• **What to produce**
Where a line in the records below includes "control", pull that line out.

BEGIN Working data

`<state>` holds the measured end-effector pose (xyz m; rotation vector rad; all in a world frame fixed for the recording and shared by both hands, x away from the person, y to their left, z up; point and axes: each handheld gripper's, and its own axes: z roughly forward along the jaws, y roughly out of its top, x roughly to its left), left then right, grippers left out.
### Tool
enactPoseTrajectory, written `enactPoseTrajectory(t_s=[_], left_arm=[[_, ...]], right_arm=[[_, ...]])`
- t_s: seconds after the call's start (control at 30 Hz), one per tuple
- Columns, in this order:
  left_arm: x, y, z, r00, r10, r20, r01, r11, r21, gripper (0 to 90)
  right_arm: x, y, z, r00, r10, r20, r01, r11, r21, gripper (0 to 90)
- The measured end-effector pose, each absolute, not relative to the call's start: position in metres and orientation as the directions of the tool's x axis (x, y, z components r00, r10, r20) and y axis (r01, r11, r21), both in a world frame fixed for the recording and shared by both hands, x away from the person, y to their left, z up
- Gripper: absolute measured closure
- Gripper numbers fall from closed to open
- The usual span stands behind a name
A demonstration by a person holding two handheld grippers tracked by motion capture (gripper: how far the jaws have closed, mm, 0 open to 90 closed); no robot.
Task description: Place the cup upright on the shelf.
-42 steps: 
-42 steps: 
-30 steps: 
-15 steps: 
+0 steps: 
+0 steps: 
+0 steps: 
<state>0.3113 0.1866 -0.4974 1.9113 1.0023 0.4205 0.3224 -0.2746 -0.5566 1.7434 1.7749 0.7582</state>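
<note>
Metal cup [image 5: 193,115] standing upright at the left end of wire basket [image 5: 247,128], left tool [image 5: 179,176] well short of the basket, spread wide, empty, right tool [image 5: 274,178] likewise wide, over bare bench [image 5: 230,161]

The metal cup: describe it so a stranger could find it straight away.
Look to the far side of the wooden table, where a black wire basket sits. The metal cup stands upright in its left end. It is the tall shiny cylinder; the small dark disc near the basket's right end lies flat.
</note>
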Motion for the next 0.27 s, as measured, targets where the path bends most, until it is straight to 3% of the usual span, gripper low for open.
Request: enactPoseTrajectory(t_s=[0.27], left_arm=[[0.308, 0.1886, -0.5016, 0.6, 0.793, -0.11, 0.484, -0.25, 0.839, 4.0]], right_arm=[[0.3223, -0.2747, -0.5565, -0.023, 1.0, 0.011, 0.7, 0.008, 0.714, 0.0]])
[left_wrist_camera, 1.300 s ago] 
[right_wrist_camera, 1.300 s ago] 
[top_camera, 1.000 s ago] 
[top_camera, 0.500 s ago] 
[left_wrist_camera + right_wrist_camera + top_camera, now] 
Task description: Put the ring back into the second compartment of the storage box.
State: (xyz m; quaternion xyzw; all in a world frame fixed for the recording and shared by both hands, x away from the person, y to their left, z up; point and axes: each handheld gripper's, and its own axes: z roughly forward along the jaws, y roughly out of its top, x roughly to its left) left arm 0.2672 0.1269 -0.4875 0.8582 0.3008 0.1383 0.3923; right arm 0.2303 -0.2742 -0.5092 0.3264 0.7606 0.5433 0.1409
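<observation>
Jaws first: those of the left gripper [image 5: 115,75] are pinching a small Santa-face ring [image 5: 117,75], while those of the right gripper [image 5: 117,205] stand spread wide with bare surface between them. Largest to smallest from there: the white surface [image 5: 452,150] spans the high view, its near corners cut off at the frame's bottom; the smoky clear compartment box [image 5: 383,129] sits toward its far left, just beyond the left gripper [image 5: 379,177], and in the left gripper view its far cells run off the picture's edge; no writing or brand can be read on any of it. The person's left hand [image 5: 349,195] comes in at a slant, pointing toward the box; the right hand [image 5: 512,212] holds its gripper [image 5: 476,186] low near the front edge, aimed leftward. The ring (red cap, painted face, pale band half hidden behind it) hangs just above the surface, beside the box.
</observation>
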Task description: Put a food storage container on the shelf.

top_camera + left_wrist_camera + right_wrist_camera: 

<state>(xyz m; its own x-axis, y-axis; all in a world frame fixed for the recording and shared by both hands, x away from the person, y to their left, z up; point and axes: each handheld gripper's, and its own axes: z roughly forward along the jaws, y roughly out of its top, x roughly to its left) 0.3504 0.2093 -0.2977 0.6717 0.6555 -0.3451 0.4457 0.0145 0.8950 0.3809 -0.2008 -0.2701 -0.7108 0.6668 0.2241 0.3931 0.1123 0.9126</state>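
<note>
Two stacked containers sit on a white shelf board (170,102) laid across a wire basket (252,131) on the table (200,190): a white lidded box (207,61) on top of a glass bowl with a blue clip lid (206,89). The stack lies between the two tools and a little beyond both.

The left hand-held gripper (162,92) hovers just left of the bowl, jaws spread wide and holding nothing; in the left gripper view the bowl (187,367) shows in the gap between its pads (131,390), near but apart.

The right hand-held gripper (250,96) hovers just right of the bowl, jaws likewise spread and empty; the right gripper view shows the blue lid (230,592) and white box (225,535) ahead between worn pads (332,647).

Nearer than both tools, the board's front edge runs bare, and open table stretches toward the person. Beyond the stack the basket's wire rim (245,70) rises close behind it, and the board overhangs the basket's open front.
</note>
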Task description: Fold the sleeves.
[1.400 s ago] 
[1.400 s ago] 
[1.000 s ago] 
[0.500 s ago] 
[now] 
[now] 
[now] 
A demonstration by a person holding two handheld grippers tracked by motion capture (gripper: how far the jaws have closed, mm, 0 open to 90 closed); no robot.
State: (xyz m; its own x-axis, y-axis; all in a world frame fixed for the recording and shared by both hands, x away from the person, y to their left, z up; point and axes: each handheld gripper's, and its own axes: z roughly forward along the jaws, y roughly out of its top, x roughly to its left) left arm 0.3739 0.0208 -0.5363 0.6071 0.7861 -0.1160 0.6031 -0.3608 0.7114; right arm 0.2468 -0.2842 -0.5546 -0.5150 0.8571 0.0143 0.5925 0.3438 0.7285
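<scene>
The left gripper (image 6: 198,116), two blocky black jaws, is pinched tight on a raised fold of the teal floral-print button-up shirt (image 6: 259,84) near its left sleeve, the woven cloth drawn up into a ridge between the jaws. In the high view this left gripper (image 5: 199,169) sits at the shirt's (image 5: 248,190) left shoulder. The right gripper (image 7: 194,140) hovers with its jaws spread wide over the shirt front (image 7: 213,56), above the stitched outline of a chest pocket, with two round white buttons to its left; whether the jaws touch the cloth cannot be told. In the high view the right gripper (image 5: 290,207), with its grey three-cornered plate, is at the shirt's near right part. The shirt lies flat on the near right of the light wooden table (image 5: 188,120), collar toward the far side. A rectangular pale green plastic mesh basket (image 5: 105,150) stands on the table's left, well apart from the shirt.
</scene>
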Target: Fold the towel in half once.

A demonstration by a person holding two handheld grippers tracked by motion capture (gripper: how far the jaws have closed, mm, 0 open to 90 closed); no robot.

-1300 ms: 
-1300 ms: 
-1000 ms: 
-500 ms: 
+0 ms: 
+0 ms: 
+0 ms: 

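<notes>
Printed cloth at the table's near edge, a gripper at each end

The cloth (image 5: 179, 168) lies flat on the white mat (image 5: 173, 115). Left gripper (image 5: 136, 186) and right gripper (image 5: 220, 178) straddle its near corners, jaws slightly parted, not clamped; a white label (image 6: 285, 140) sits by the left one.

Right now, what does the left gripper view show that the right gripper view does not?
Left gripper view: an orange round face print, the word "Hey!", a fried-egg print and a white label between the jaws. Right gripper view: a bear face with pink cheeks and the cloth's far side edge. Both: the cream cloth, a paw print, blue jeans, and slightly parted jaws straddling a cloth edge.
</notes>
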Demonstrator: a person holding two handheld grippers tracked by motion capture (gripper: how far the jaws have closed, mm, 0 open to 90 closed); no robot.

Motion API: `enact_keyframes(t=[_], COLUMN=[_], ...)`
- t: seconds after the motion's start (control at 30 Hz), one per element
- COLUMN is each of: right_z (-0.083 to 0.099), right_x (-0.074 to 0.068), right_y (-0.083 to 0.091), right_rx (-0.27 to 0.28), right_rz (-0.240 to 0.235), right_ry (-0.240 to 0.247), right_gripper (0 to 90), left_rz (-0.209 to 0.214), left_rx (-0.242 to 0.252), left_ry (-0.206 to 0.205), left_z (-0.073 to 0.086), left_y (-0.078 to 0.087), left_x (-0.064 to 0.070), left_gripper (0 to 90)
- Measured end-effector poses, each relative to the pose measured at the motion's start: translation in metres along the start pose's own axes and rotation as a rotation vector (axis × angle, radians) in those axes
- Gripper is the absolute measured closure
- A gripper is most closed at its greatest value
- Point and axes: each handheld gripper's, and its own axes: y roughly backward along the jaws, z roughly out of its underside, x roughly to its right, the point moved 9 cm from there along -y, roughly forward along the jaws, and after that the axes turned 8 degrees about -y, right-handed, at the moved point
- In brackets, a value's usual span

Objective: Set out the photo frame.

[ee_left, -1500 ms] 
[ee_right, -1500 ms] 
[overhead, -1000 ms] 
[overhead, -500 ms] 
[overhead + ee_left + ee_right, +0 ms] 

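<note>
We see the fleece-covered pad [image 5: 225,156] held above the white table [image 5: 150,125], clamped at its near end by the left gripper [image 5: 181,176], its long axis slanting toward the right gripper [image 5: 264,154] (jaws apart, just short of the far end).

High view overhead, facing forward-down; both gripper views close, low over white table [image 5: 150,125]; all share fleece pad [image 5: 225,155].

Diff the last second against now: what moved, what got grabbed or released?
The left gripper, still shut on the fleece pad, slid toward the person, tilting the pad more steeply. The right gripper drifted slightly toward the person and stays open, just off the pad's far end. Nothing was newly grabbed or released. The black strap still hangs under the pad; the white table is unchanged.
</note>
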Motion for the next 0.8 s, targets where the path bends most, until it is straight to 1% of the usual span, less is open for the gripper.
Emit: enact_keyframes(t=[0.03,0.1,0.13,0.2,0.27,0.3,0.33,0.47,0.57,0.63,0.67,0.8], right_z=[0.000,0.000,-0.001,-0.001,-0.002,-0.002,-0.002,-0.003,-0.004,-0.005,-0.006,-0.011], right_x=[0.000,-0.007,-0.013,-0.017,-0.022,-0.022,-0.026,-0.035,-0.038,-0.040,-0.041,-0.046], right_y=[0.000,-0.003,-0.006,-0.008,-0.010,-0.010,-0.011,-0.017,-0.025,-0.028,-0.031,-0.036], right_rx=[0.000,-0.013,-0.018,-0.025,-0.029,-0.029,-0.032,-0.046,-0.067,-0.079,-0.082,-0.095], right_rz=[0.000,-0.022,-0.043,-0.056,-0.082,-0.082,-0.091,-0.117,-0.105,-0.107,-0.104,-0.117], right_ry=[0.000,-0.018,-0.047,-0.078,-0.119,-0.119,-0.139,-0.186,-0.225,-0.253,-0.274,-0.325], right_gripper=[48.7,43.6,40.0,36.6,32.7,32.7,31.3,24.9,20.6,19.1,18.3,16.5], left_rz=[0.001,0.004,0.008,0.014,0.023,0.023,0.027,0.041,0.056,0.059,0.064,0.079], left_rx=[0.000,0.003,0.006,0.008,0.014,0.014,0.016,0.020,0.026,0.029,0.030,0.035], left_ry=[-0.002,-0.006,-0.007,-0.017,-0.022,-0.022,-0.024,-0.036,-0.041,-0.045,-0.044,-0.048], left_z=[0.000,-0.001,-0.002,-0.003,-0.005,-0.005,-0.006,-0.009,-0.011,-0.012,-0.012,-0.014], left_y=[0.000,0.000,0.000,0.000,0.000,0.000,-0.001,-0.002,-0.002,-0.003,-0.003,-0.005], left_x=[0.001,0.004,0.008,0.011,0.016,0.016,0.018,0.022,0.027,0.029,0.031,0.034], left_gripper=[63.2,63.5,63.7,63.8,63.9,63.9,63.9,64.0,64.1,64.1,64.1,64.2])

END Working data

• **Final answer**
- t_s: seconds after the call's start (control at 30 Hz), one per tuple
- t: seconds after the motion's start (control at 30 Hz), one per element

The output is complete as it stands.